Combine this with what I recently wrote:
“Many ME patients have a drop in IgG values. And that links to:
Also mast cell activation is linked to it en.wikipedia.org/wiki/Immunoglobulin_G:
“IgG are also involved in the regulation of allergic reactions… …antigens can cause systemic anaphylaxis in mice through classic pathway by cross-linking IgE bound to the mast cell receptor… …IgG antibodies can prevent IgE mediated anaphylaxis by intercepting a specific antigen before it binds to mast cell–associated IgE.”

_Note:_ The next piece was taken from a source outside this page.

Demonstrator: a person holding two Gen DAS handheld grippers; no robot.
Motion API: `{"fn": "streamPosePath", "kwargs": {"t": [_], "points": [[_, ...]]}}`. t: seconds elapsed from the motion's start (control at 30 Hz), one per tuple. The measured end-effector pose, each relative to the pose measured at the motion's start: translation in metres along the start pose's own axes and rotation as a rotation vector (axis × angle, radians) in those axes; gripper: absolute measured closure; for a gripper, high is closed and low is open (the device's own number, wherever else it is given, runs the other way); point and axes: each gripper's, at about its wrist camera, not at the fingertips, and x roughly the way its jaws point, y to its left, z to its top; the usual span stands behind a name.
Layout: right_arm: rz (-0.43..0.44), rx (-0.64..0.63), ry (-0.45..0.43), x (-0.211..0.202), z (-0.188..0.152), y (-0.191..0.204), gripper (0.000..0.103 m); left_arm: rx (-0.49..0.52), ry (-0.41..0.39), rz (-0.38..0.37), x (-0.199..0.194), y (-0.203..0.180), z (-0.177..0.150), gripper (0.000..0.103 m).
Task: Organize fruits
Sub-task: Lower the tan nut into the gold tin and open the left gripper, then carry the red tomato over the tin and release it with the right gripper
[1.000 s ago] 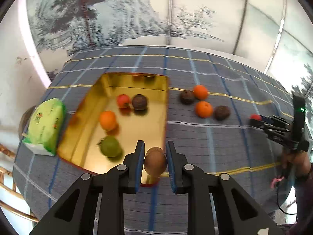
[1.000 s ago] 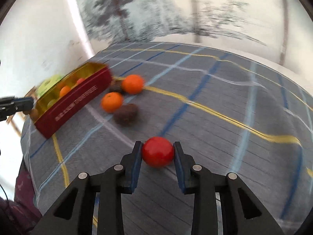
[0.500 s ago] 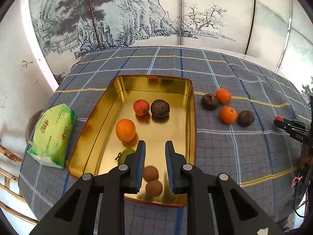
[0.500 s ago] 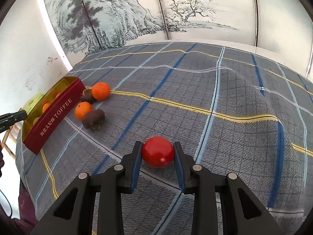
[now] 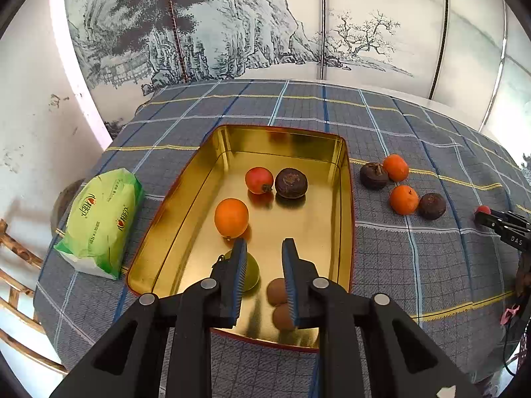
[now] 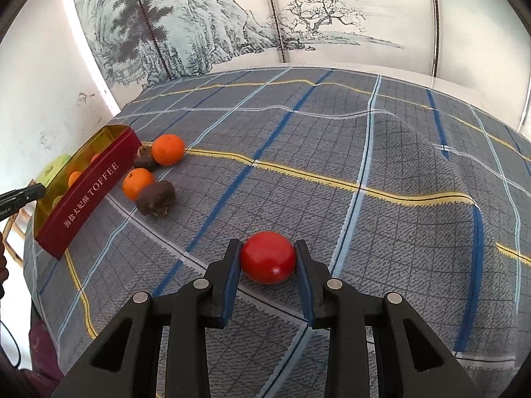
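Fruit lay split between a gold tin (image 5: 345, 199) and the checked cloth (image 5: 431, 265) over the bench. The left gripper (image 5: 262, 282) hung above the near end of the tin with its fingers apart and nothing between them. In the tin sat a red fruit (image 5: 259, 180) touching a dark brown one (image 5: 291, 182) toward the far end, an orange (image 5: 231, 217) in the middle, a green fruit (image 5: 251, 273) partly hidden behind the left finger, and two small brown fruits (image 5: 277, 292) touching each other at the near end. Right of the tin, on the cloth, four fruits clustered: a dark one (image 5: 374, 175) against an orange (image 5: 395, 167), and another orange (image 5: 403, 199) against a dark one (image 5: 431, 206). A green packet (image 5: 99, 219) lay just left of the tin. Well to the right of that cluster, the right gripper (image 6: 267, 260) was clamped on a red tomato (image 6: 267, 257) resting on the cloth. From that side the tin's red wall read TOFFEE (image 6: 104, 177). A painted landscape screen (image 5: 232, 26) stood behind the bench.
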Motion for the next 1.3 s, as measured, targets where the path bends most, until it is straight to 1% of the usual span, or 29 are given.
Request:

So a drop in IgG without a similar drop in IgE values can cause mast cell degranulation increasing susceptibility to all kinds of allergies, maybe chemical sensitivities and mast cell related acid reflux problems.”
If FM patients would see a drop in IgG values too, then they have increased sensitivity to mast cell degranulation problems too, with its consequences.
In this view, immunity, ROS, hypoxia and mast cell degranulation could still be important local (skin) factors.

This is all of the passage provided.